1. The International Federation of Iraqi Refugees campaigns for the rights of Iraqi refugees and against forcible deportations and detention.  It is a member of the Coalitions to Stop Deportations to Iraq (
www.csdiraq.com)

2. The UK Home Office has for the first time accepted that the Kurdistan Regional Government will not accept forcible deportations. See
http://www.guardian.co.uk/world/2010/aug/31/kurdish-uk-asylum-seekers-iraq

3. The UNHCR’s statement regarding the last flight to Baghdad can be found here:

http://www.unhcr.org/4c0e33e94fc.html
 
4. Iraqi refugees continue to suffer from the forcible deportation policy.
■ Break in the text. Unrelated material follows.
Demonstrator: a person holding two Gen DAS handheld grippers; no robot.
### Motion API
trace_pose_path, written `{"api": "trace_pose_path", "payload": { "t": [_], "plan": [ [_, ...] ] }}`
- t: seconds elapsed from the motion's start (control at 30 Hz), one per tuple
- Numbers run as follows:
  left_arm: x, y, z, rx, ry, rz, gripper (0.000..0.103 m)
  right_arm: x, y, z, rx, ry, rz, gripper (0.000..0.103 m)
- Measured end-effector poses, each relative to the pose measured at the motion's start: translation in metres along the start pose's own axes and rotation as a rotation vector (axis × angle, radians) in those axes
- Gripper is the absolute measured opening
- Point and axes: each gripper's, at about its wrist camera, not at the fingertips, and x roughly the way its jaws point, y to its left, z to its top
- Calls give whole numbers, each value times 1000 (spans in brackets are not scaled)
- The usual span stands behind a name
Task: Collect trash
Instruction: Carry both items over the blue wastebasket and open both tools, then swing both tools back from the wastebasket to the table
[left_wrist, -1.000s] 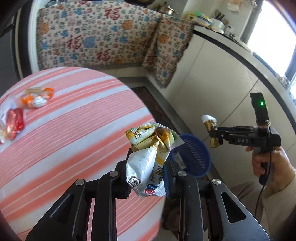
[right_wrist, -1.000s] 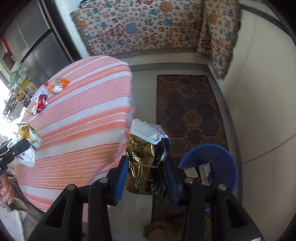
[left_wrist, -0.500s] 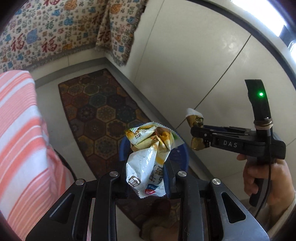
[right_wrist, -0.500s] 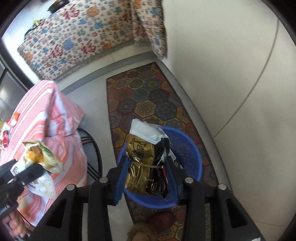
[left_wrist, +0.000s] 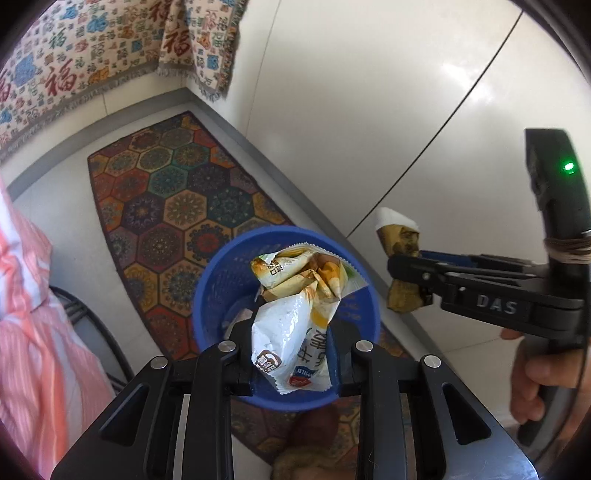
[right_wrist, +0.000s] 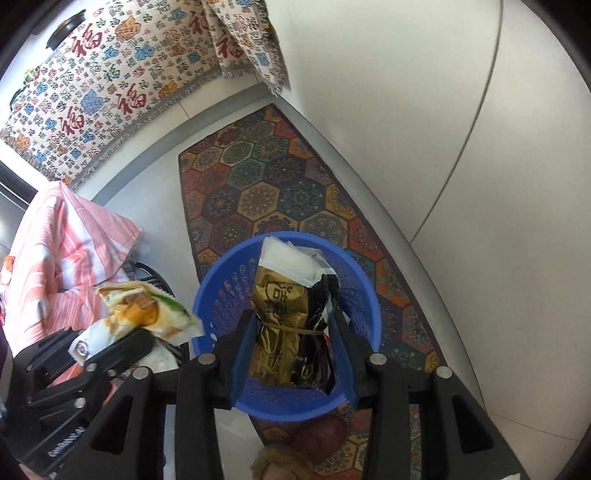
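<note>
— Lighting? Getting bright daylight in both views, glaring hard off the white wall panels (left_wrist: 369, 122), esp. upper right.

— Shadows, blur?

— Staying soft, barely showing on the rug (right_wrist: 273, 192). Bending heavily at edges w/ black vignette corners. Blurring slightly on the snack bag (right_wrist: 140, 314) at left, right-wrist view; staying sharp elsewhere.
</note>
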Motion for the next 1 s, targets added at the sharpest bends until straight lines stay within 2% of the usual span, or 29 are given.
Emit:
{"api": "trace_pose_path", "payload": {
  "t": [0.03, 0.07, 0.1, 0.13, 0.17, 0.2, 0.37, 0.43, 0.53, 0.67, 0.77, 0.87, 1.0],
  "plan": [
    [4, 0, 1, -1, 7, 4, 29, 1, -2, 1, 1, 1, -4, 41],
    [10, 1, 3, -10, 16, 14, 35, 2, -2, 1, 0, 1, -8, 42],
    [16, 3, 6, -23, 28, 17, 43, 2, -3, 2, 1, 0, -17, 43],
    [18, 4, 7, -38, 28, 15, 58, 3, -1, 2, 3, -5, -25, 45],
    [17, 7, 9, -50, 16, 11, 64, 4, -2, 3, 6, -9, -26, 48],
    [16, 9, 11, -57, 6, 9, 64, 5, -3, 3, 10, -8, -16, 53],
    [-9, 14, 12, -60, -27, 13, 66, 1, -4, 4, 10, -29, -16, 54],
    [-31, 18, 7, -57, -57, 14, 68, -4, -2, 5, 11, -54, -15, 54],
    [-73, 26, -6, -34, -107, 40, 77, -16, 7, 5, -2, -114, -22, 54],
    [-140, 49, -42, -27, -162, 94, 86, -34, 28, 5, -41, -196, -23, 54],
    [-184, 77, -75, -34, -183, 166, 89, -48, 49, 3, -84, -249, -7, 57],
    [-217, 112, -109, -49, -192, 273, 90, -59, 81, -3, -160, -300, -12, 58],
    [-249, 179, -156, -156, -189, 409, 91, -71, 135, -16, -266, -353, 1, 60]
  ]
}}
Kurdish media has reported Rebwar Aziz Mohammed Amin, who was deported on the previous Baghdad deportation flight, as suffering from severe mental illness since returning while Osman Rasul committed suicide in July this year after changes to legal aid meant he lost his legal representation to fight his immigration claim (see http://www.guardian.co.uk/world/2010/aug/01/asylum-seeker-osman-rasul-death-legal-aid)
 
5  Bombings and violence continue in Iraq. See for example:

http://www.bbc.co.uk/news/world-middle-east-11006867

 
6. The last deportation flight to Baghdad saw allegations of violence and abuse made by deportees against the security guards. See
http://www.guardian.co.uk/world/2009/oct/18/iraq-deportees-asylum-seeker-claims

7. To operate a mass deportation flight, the Home Office contracts a range of private companies. Airlines that are known to have been used include Hamburg International and Czech Airlines. Bus companies to drive people from detention to the airport have included WH Tours and Woodcock coaches. Private security companies used to escort deportees include Group 4 Securicor and SERCO.